The National Agency for Food and Drug Administration and Control (NAFDAC) has alerted healthcare providers and the general public to multiple batches of substandard Accupaque, Omnipaque, and Visipaque injection solutions packaged in 100 ml polypropylene containers and identified in Ireland.
According to NAFDAC, the development was reported to the World Health Organization (WHO) by the Health Products Regulatory Authority (HPRA) of Ireland in March 2026.
In a public alert issued on Thursday, NAFDAC disclosed that a Class I quality defect was detected in specific batches of iodinated contrast media (Iohexol or Iodixanol) marketed under the brand names Accupaque, Omnipaque, and Visipaque and manufactured by GE HealthCare Ireland Limited.
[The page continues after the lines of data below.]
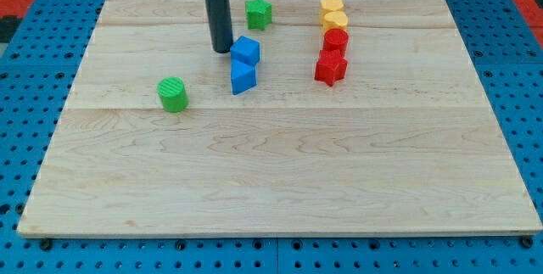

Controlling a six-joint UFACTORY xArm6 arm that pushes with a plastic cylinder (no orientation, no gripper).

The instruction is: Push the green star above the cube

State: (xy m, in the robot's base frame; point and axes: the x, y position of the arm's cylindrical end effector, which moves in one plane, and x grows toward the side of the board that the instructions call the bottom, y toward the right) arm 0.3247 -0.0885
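Observation:
The green star lies near the view's top, above and slightly right of the blue cube. A second blue block, wedge-like, sits just below the cube and touches it. My tip is on the board right beside the cube's left side, below and left of the green star. The dark rod rises straight up out of the view's top.
A green cylinder stands at the left. At the right, two yellow blocks sit above a red block and a red star-like block in a column. The wooden board rests on blue pegboard.

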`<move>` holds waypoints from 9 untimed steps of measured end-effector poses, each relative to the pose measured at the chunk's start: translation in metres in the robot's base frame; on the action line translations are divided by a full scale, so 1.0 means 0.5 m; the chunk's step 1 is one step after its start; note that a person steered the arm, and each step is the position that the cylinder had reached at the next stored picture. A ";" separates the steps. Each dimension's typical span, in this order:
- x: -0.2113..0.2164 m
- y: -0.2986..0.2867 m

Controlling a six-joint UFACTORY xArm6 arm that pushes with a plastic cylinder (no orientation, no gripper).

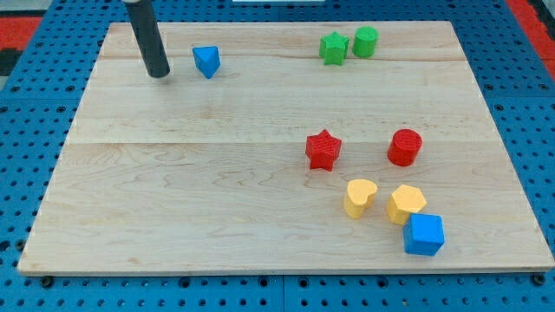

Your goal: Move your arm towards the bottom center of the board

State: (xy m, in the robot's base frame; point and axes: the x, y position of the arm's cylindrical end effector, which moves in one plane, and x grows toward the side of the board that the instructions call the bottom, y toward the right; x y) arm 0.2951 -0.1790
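My tip rests on the wooden board near its top left corner. The dark rod rises from it out of the view's top. A blue triangular block lies just to the tip's right, apart from it. A green star block and a green cylinder touch each other at the top right. A red star block and a red cylinder sit right of centre. A yellow heart block, a yellow hexagonal block and a blue cube cluster at the bottom right.
The board lies on a blue perforated table. A red patch of surface shows at the view's top left corner.
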 end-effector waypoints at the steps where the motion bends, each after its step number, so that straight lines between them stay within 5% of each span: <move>1: -0.007 0.149; 3: -0.001 0.412; 4: 0.054 0.223; 5: -0.030 0.100; 6: -0.094 0.209; 8: -0.030 0.455; 9: 0.143 0.455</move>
State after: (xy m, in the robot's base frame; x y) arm 0.3667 0.0484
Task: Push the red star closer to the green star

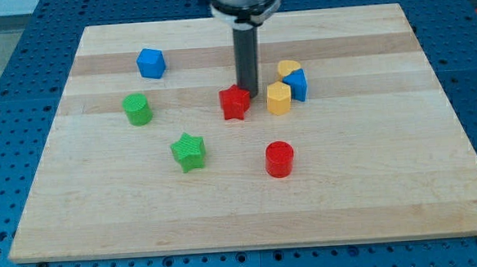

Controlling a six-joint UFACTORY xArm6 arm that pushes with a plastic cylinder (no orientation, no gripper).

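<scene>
Tip [249, 95] touching red star [234, 102], upper-right side. Green star [189, 151] lower-left, apart. No hand fitted; state cannot tell.

We see the red star [234, 102] lying flat on the table [372, 184], near the middle and a little toward the view's top. It is a chunky, bright red block with blunt points, its top face level. Our tip [248, 95] stands just at its upper right edge, touching or very nearly so; we cannot tell which. The green star [189, 151] lies flat too, below the red star and to the view's left, well apart from it. It is of like size and shape, with a faintly ridged top face.
</scene>
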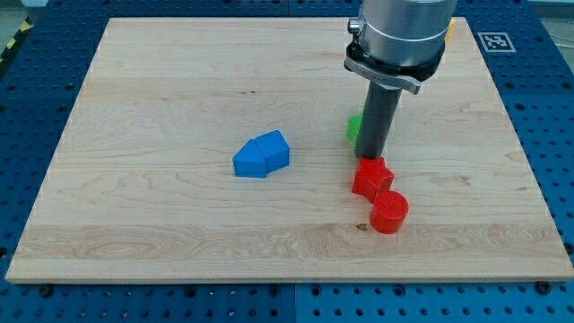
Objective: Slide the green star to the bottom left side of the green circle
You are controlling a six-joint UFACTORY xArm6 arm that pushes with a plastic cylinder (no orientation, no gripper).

The agency noted that the defect involves metallic particulate matter found on the inner surface of 100 ml polypropylene (plastic) bottles, adding that the manufacturer also confirmed the presence of free metallic particles within some finished products.
NAFDAC explained that the quality defect affects only batches supplied in 100 ml plastic containers, while products packaged in glass containers are not affected.
It also stated that the affected products had been distributed globally to several countries, primarily to hospitals and healthcare facilities carrying out interventional radiology, cardiology, and vascular surgery procedures.
NAFDAC warned that the products are intended for intra-arterial and intravenous administration and that the presence of particulate matter poses significant health risks to patients.
“The presence of particulate matter poses a safety risk, especially when injected intra-arterially, and can cause serious adverse events, including life-threatening embolic events,” the agency warned.
To prevent potential harm to patients, NAFDAC urged healthcare facilities and professionals to identify and immediately remove all affected batches of Accupaque, Omnipaque, and Visipaque from clinical use.
The agency further disclosed that Omnipaque 350 mg/ml and 300 mg/ml injections are registered for use in Nigeria under registration numbers B4-0328 and B4-0329, respectively, while Visipaque is not registered in the country.
As part of its response measures, NAFDAC ordered its zonal directors and state coordinators to intensify surveillance activities and mop up any affected products found within their jurisdictions.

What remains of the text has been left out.